- _YOUR ASSIGNMENT_: A faithful transcription of all lines below is the expected answer.

- _Dataset items_:

———

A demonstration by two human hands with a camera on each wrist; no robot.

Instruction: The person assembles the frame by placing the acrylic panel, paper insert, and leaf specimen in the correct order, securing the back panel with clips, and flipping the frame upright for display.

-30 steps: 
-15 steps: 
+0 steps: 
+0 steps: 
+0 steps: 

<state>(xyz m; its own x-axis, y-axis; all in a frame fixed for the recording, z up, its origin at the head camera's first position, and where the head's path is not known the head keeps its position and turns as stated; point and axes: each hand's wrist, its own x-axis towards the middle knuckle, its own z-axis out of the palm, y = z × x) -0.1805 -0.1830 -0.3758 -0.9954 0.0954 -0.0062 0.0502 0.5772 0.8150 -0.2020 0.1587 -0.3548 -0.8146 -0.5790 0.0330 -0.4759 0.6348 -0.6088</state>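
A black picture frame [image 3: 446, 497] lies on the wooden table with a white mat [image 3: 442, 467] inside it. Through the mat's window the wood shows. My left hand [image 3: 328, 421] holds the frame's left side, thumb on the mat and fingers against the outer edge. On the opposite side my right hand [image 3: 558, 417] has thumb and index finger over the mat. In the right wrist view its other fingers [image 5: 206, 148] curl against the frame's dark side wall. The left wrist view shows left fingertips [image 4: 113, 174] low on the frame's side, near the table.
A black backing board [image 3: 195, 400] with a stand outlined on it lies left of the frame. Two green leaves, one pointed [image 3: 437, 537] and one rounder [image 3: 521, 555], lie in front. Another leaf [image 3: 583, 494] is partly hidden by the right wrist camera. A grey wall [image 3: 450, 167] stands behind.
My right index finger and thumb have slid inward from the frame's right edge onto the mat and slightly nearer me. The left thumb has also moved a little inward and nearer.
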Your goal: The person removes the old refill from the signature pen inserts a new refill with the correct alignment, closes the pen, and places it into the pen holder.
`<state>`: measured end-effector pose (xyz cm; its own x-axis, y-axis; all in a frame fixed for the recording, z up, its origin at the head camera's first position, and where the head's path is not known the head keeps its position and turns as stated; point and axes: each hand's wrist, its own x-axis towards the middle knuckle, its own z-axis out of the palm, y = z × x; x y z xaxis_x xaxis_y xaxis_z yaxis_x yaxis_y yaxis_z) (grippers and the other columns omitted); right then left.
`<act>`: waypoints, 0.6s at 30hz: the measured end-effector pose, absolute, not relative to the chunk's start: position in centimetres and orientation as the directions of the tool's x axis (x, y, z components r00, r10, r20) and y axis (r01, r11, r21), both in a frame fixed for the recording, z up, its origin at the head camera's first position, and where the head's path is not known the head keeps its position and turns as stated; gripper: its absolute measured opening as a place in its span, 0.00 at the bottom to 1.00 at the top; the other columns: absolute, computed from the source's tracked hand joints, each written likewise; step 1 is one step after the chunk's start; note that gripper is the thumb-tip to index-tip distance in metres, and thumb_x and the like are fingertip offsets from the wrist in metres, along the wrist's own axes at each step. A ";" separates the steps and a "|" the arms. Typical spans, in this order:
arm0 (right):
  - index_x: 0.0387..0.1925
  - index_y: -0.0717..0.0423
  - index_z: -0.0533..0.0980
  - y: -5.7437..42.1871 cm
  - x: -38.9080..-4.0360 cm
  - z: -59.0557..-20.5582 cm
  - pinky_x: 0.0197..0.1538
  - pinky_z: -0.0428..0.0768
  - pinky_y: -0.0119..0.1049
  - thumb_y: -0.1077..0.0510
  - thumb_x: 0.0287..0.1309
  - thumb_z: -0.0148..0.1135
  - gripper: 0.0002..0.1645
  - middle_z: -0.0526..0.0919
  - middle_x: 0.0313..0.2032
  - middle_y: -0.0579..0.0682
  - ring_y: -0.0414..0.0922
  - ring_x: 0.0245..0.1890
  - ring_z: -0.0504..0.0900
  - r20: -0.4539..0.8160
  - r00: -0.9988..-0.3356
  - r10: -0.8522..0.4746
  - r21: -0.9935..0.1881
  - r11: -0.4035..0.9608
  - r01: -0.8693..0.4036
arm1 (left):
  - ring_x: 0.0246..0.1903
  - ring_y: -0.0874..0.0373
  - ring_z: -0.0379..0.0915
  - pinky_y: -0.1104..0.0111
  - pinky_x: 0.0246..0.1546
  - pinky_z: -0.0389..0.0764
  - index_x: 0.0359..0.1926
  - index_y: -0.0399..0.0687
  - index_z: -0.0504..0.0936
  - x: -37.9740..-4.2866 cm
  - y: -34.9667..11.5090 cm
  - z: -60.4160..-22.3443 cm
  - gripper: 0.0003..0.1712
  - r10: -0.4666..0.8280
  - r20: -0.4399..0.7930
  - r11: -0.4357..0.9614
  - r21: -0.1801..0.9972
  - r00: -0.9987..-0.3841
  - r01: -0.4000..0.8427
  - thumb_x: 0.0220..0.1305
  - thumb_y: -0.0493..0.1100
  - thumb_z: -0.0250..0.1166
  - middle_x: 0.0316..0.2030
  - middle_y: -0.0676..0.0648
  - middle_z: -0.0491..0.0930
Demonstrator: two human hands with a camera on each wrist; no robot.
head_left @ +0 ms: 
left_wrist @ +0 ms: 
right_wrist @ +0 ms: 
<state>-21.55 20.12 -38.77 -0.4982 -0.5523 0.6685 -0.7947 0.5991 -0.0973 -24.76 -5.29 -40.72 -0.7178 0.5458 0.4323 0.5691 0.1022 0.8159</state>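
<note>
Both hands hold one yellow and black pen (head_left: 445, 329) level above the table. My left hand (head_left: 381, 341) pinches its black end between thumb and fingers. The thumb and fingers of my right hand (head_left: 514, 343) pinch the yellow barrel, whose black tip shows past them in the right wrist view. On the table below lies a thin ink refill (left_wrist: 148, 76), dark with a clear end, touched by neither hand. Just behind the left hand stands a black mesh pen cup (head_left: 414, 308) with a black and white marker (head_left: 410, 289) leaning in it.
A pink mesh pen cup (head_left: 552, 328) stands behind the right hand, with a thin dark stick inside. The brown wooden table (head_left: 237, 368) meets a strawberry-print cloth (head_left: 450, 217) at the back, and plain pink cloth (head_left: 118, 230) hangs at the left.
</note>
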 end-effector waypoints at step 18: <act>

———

- _EXERCISE SOLUTION_:
A demonstration by two human hands with a camera on each wrist; no robot.

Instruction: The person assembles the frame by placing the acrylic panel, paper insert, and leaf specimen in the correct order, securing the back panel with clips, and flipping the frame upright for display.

-30 steps: 
-15 steps: 
+0 steps: 
+0 steps: 
+0 steps: 

<state>(xyz m; its own x-axis, y-axis; all in a frame fixed for the recording, z up, its origin at the head camera's first position, and where the head's path is not known the head keeps its position and turns as stated; point and axes: each hand's wrist, its own x-axis towards the middle knuckle, its own z-axis out of the palm, y = z × x) -0.1805 -0.1830 -0.3758 -0.9954 0.0954 -0.0062 0.0502 0.5772 0.8150 -0.2020 0.1587 -0.3548 -0.8146 -0.5790 0.0330 -0.4759 0.6348 -0.6088</state>
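A black picture frame [image 3: 446, 497] lies on the wooden table with a white mat [image 3: 442, 467] inside it. Through the mat's window the wood shows. My left hand [image 3: 328, 421] holds the frame's left side, thumb on the mat and fingers against the outer edge. On the opposite side my right hand [image 3: 558, 417] has thumb and index finger over the mat. In the right wrist view its other fingers [image 5: 206, 148] curl against the frame's dark side wall. The left wrist view shows left fingertips [image 4: 113, 174] low on the frame's side, near the table.
A black backing board [image 3: 195, 400] with a stand outlined on it lies left of the frame. Two green leaves, one pointed [image 3: 437, 537] and one rounder [image 3: 521, 555], lie in front. Another leaf [image 3: 583, 494] is partly hidden by the right wrist camera. A grey wall [image 3: 450, 167] stands behind.
My right index finger and thumb have slid inward from the frame's right edge onto the mat and slightly nearer me. The left thumb has also moved a little inward and nearer.
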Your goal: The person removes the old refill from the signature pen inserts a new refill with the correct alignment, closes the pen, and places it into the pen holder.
`<state>`: measured end-effector pose (xyz cm; its own x-axis, y-axis; all in a frame fixed for the recording, z up, its origin at the head camera's first position, and where the head's path is not known the head keeps its position and turns as stated; point and axes: each hand's wrist, its own x-axis towards the middle knuckle, its own z-axis out of the palm, y = z × x; x y z xaxis_x xaxis_y xaxis_z yaxis_x yaxis_y yaxis_z) (grippers and the other columns omitted); right then left.
`<act>`: waypoints, 0.6s at 30hz: the measured end-effector pose, absolute, not relative to the chunk's start: position in centimetres and orientation as the directions of the tool's x axis (x, y, z components r00, r10, r20) and y axis (r01, r11, r21), both in a frame fixed for the recording, z up, its origin at the head camera's first position, and where the head's path is not known the head keeps its position and turns as stated; gripper: its absolute measured opening as a place in its span, 0.00 at the bottom to 1.00 at the top; the other columns: absolute, computed from the source's tracked hand joints, each written likewise; step 1 is one step after the chunk's start; note that gripper is the thumb-tip to index-tip distance in metres, and thumb_x and the like are fingertip offsets from the wrist in metres, along the wrist's own axes at each step. A ";" separates the steps and a "|" the arms. Typical spans, in this order:
arm0 (right):
  - index_x: 0.0387..0.1925
  - index_y: -0.0717..0.0423
  - index_z: -0.0533..0.0980
  - y: -5.7437..42.1871 cm
  - x: -38.9080..-4.0360 cm
  - z: -59.0557..-20.5582 cm
  - pinky_x: 0.0197..0.1538
  - pinky_z: -0.0428..0.0768
  - pinky_y: -0.0119..0.1049
  - thumb_y: -0.1077..0.0510
  - thumb_x: 0.0287..0.1309
  - thumb_z: -0.0148..0.1135
  - gripper: 0.0002..0.1645
  - middle_z: -0.0526..0.0919
  - middle_x: 0.0313..0.2032
  - middle_y: -0.0579..0.0682
  - ring_y: -0.0414..0.0922
  - ring_x: 0.0245..0.1890
  - ring_z: -0.0504..0.0900
  - r20: -0.4539..0.8160
  - r00: -0.9988..-0.3356
  - r10: -0.8522..0.4746
  - r21: -0.9935..0.1881
  - r11: -0.4035..0.9608
  - r01: -0.8693..0.4036
arm1 (left):
  - ring_x: 0.0246..0.1903
  - ring_y: -0.0874..0.0373
  - ring_z: -0.0379..0.0915
  - pinky_y: -0.1104..0.0111
  - pinky_x: 0.0246..0.1546
  - pinky_z: -0.0389..0.0764
  - index_x: 0.0359..0.1926
  - index_y: -0.0399..0.0687
  - index_z: -0.0504..0.0936
  - x: -37.9740..-4.2866 cm
  - y: -34.9667..11.5090 cm
  - z: -60.4160..-22.3443 cm
  - gripper: 0.0003..0.1712
  - r10: -0.4666..0.8280
  - r20: -0.4399..0.7930
  - r11: -0.4357..0.9614
  - r21: -0.1801..0.9972
  - r00: -0.9987..-0.3841
  - r01: -0.4000..0.8427
  - thumb_x: 0.0220..0.1305
  - thumb_y: -0.0493..0.1100
  - thumb_z: -0.0250..0.1166
  - middle_x: 0.0316..0.2030
  - middle_y: -0.0676..0.0648
  - middle_z: -0.0491..0.0930
Demonstrator: two human hands with a camera on each wrist; no robot.
head_left @ +0 ms: 
left_wrist @ +0 ms: 
right_wrist @ +0 ms: 
<state>-21.55 20.12 -38.77 -0.4982 -0.5523 0.6685 -0.7947 0.5991 -0.0973 -24.76 -5.29 -40.72 -0.7178 0.5458 0.4323 0.5691 0.1022 0.8159</state>
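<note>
Both hands hold one yellow and black pen (head_left: 445, 329) level above the table. My left hand (head_left: 381, 341) pinches its black end between thumb and fingers. The thumb and fingers of my right hand (head_left: 514, 343) pinch the yellow barrel, whose black tip shows past them in the right wrist view. On the table below lies a thin ink refill (left_wrist: 148, 76), dark with a clear end, touched by neither hand. Just behind the left hand stands a black mesh pen cup (head_left: 414, 308) with a black and white marker (head_left: 410, 289) leaning in it.
A pink mesh pen cup (head_left: 552, 328) stands behind the right hand, with a thin dark stick inside. The brown wooden table (head_left: 237, 368) meets a strawberry-print cloth (head_left: 450, 217) at the back, and plain pink cloth (head_left: 118, 230) hangs at the left.
</note>
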 end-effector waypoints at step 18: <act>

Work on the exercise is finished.